Exercise prompt >>
Any picture in the material should be left out, while all other lines are copied exactly.

Supplied data >>
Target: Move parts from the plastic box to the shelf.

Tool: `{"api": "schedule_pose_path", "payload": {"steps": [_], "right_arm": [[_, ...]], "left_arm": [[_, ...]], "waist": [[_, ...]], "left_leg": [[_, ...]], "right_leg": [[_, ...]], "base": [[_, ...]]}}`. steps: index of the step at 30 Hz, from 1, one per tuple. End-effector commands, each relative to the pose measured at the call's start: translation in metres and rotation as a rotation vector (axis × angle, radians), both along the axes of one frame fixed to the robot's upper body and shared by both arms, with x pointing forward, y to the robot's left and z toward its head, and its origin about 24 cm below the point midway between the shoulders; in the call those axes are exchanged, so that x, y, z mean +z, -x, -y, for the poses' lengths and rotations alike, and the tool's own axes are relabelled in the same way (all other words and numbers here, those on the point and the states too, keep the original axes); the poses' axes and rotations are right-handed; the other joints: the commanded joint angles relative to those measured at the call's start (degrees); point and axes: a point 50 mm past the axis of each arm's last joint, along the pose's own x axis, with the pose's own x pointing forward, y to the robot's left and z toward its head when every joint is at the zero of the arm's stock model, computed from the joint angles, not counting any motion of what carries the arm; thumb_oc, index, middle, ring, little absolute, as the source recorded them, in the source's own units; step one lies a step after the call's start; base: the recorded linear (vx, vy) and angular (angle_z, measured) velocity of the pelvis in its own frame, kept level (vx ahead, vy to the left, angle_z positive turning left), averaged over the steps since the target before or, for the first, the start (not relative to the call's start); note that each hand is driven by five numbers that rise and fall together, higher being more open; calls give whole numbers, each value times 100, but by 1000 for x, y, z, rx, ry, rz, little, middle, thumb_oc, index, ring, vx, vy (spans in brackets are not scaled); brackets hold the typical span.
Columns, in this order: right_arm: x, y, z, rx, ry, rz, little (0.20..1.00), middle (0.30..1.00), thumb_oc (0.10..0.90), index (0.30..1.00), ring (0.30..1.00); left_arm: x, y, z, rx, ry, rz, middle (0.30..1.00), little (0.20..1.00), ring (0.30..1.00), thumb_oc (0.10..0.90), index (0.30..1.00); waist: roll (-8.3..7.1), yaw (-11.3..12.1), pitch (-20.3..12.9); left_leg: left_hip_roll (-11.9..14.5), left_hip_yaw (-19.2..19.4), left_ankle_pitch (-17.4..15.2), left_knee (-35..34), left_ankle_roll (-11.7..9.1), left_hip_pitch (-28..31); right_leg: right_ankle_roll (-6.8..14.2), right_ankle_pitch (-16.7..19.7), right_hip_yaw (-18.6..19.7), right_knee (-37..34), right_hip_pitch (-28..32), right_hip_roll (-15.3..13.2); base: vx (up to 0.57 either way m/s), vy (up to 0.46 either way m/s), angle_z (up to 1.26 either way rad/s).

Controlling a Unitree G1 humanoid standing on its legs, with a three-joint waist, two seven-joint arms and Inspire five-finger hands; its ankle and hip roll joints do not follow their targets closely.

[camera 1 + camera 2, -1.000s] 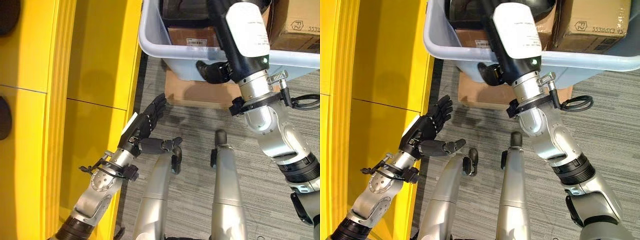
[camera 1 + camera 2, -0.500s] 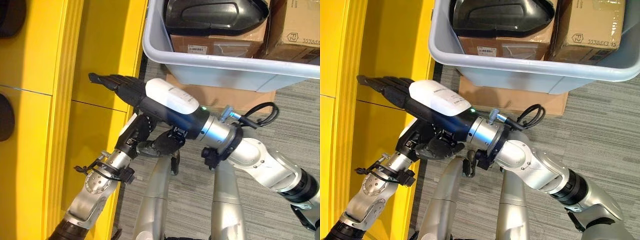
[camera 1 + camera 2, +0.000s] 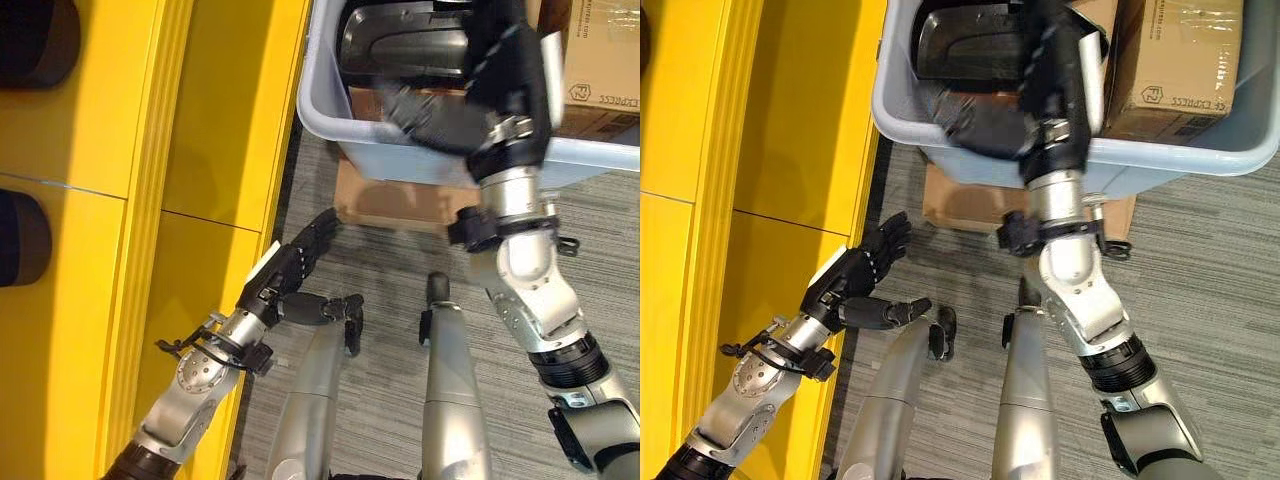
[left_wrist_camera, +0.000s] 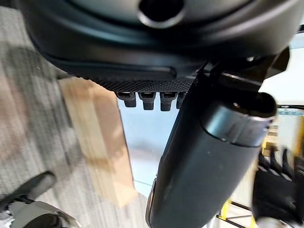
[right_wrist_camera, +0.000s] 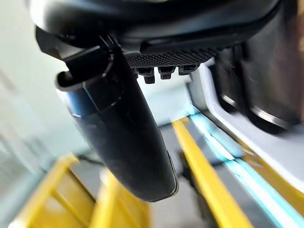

Result of the task >>
Target: Move parts from the plastic box to the shelf.

Tool: `{"api": "schedule_pose_path", "payload": {"steps": [_], "right_arm": [[_, ...]], "left_arm": [[_, ...]], "waist": [[_, ...]], "left_leg": [[_, ...]], "right_leg": [[_, ...]], "base": [[_, ...]]}}`. steps: index of the step at 30 Hz, from 1, one per tuple. End-effector commands, each relative to the pose measured at the call's start: translation in metres and rotation as a rotation vector (axis × angle, radians), both along the axes of one frame fixed to the robot's upper body and shared by both arms, with x pointing forward, y to the robot's left and z toward its head, and its origin about 24 cm below the point midway between the shoulders; in the call those axes are exchanged, so that x, y, z mean +z, -x, -y, for the poses' lengths and rotations alike, and the tool's own axes are relabelled in the same way (all other words and numbers here, those on the point and the states too, keep the original axes); the poses' axes and rotations are right-handed; the other joints: the commanded joint angles relative to those measured at the call's start (degrees); point and axes: a point 50 mm past the axis of each arm's last joint, along the pose's own x axis, with the pose's own x pointing forward, y to the robot's left and z toward its head when every joint is at the zero of the arm's stock model, computed from the joint angles, not counting any motion of what carries the arm; thumb_oc, index, middle, ring, little absolute, as the source recorded them, in the source's own units; step one lies a step after the call's start; base: the recorded linear (vx, vy) and angular (angle_z, measured) velocity of the pelvis in its own frame, kept level (vx ahead, vy to the left, angle_z positive turning left), averaged over the steps since the target before or, for the first, the start (not relative to the call's start); note that each hand is driven by five numbers that rise and fall together, higher being more open; calls give whole numbers, each value times 100, but by 1000 for x, y, z, rx, ry, rz, little, middle, thumb_oc, index, ring, vx, vy (spans in brackets are not scaled); brackets hold the typical span.
Columns, in this order: right_arm: x, y, z, rx, ry, rz, little (0.20..1.00), middle (0.30..1.00), thumb_oc (0.10..0.90), index (0.30..1.00), ring (0.30..1.00); left_arm: x, y, z, rx, ry, rz, middle (0.30..1.00), little (0.20..1.00), ring (0.30..1.00), thumb_oc (0.10..0.90), index (0.30..1.00); waist: roll (-8.3..7.1), yaw (-11.3..12.1), pitch (-20.3..12.9); left_leg: left_hip_roll (-11.9..14.5), left_hip_yaw (-19.2..19.4), left_ankle_pitch (-17.4..15.2), left_knee (-35..34), left_ankle_roll (-11.7..9.1), left_hip_pitch (-28..31); right_leg: right_ankle_roll (-6.8..14.2), right_ankle_pitch (-16.7..19.7), right_hip_yaw (-18.6..19.7), right_knee (-37..34), right_hip_pitch (-28..32), right_hip_roll (-15.3..13.2); base: vx (up to 0.57 either way m/s), vy (up to 0.46 either way m/s), angle_z (up to 1.26 either way rad/s).

Controlling a Unitree G1 humanoid standing on its legs, with a three-joint waist, two seven-joint arms and Inspire five-finger hands; its ankle and hip roll joints do not follow their targets closely.

[camera 1 + camera 2, -1.000s] 
[camera 1 + camera 2, -0.500s] 
[camera 1 + camera 2, +0.000s] 
[left_wrist_camera, +0.000s] 
[right_wrist_camera, +0.000s] 

With this, the exercise has been completed.